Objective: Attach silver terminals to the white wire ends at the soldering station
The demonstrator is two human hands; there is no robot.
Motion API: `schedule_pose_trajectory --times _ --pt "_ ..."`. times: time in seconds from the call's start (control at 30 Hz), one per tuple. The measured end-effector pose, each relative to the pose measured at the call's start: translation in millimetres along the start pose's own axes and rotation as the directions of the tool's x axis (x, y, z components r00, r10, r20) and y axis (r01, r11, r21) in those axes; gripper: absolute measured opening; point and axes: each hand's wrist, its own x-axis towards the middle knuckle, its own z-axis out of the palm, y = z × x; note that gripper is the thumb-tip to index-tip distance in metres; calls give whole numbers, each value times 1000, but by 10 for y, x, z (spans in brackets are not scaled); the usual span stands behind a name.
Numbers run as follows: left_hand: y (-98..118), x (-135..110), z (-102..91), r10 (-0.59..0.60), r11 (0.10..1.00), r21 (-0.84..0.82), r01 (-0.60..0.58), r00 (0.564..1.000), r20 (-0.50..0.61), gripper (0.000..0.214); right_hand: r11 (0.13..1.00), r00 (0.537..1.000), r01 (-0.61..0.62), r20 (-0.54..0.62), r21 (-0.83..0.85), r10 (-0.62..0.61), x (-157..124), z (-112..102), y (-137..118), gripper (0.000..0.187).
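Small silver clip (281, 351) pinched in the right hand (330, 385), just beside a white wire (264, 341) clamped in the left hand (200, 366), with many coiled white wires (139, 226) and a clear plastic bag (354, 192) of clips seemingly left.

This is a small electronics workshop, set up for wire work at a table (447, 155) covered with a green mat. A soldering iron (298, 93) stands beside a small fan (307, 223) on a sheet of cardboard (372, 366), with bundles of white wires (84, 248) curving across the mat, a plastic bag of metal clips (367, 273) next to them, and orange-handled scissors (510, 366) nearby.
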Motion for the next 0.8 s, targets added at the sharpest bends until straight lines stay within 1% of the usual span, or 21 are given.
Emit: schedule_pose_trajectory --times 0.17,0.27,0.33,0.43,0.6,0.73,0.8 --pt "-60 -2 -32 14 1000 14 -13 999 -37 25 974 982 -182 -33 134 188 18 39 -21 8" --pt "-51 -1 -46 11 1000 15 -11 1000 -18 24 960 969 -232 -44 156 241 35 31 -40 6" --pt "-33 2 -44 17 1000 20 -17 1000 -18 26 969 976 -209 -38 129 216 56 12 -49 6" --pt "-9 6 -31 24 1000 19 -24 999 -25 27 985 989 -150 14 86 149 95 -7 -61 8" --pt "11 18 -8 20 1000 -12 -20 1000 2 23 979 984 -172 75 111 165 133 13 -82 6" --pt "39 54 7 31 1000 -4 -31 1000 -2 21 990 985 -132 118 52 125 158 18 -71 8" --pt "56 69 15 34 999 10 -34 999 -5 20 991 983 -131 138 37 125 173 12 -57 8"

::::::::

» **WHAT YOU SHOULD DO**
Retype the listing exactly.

» **SOLVED PROBLEM**
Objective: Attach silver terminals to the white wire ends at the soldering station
The demonstrator is two human hands; there is no robot.
Motion API: `schedule_pose_trajectory --times _ --pt "_ ..."`. times: time in seconds from the call's start (control at 30 Hz), one per tuple. The measured end-effector pose, each relative to the pose measured at the call's start: translation in millimetres along the start pose's own axes and rotation as the directions of the tool's x axis (x, y, z components r00, r10, r20) and y axis (r01, r11, r21) in those axes; gripper: absolute measured opening; point and axes: each hand's wrist, its own x-axis towards the middle knuckle, its own z-axis out of the palm, y = z × x; note that gripper is the thumb-tip to index-tip distance in metres; calls give whole numbers, each value times 1000, but by 10 for y, x, z (spans in brackets are not scaled); the usual span stands behind a name.
Numbers run as follows: left_hand: y (-98..118), x (-135..110), z (-102..91), r10 (-0.59..0.60), r11 (0.10..1.00), r21 (-0.84..0.82), r01 (-0.60..0.58), r00 (0.564..1.000), r20 (-0.50..0.61), gripper (0.000..0.214); right_hand: r11 (0.13..1.00), r00 (0.537..1.000), r01 (-0.61..0.62), r20 (-0.54..0.62), r21 (-0.83..0.85), r10 (-0.62..0.61), x (-157..124), z (-112..102), y (-137..118), gripper (0.000..0.187).
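Small silver clip (281, 351) pinched in the right hand (330, 385), just beside a white wire (264, 341) clamped in the left hand (200, 366), with many coiled white wires (139, 226) and a clear plastic bag (354, 192) of clips seemingly left.

This is a small electronics workshop, set up for wire work at a table (447, 155) covered with a green mat. A soldering iron (298, 93) stands beside a small fan (307, 223) on a sheet of cardboard (372, 366), with bundles of white wires (84, 248) curving across the mat, a plastic bag of metal clips (367, 273) next to them, and orange-handled scissors (510, 366) nearby.
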Motion for the next 0.8 s, targets added at the sharpest bends until straight lines stay within 1% of the usual span, or 21 are given.
Emit: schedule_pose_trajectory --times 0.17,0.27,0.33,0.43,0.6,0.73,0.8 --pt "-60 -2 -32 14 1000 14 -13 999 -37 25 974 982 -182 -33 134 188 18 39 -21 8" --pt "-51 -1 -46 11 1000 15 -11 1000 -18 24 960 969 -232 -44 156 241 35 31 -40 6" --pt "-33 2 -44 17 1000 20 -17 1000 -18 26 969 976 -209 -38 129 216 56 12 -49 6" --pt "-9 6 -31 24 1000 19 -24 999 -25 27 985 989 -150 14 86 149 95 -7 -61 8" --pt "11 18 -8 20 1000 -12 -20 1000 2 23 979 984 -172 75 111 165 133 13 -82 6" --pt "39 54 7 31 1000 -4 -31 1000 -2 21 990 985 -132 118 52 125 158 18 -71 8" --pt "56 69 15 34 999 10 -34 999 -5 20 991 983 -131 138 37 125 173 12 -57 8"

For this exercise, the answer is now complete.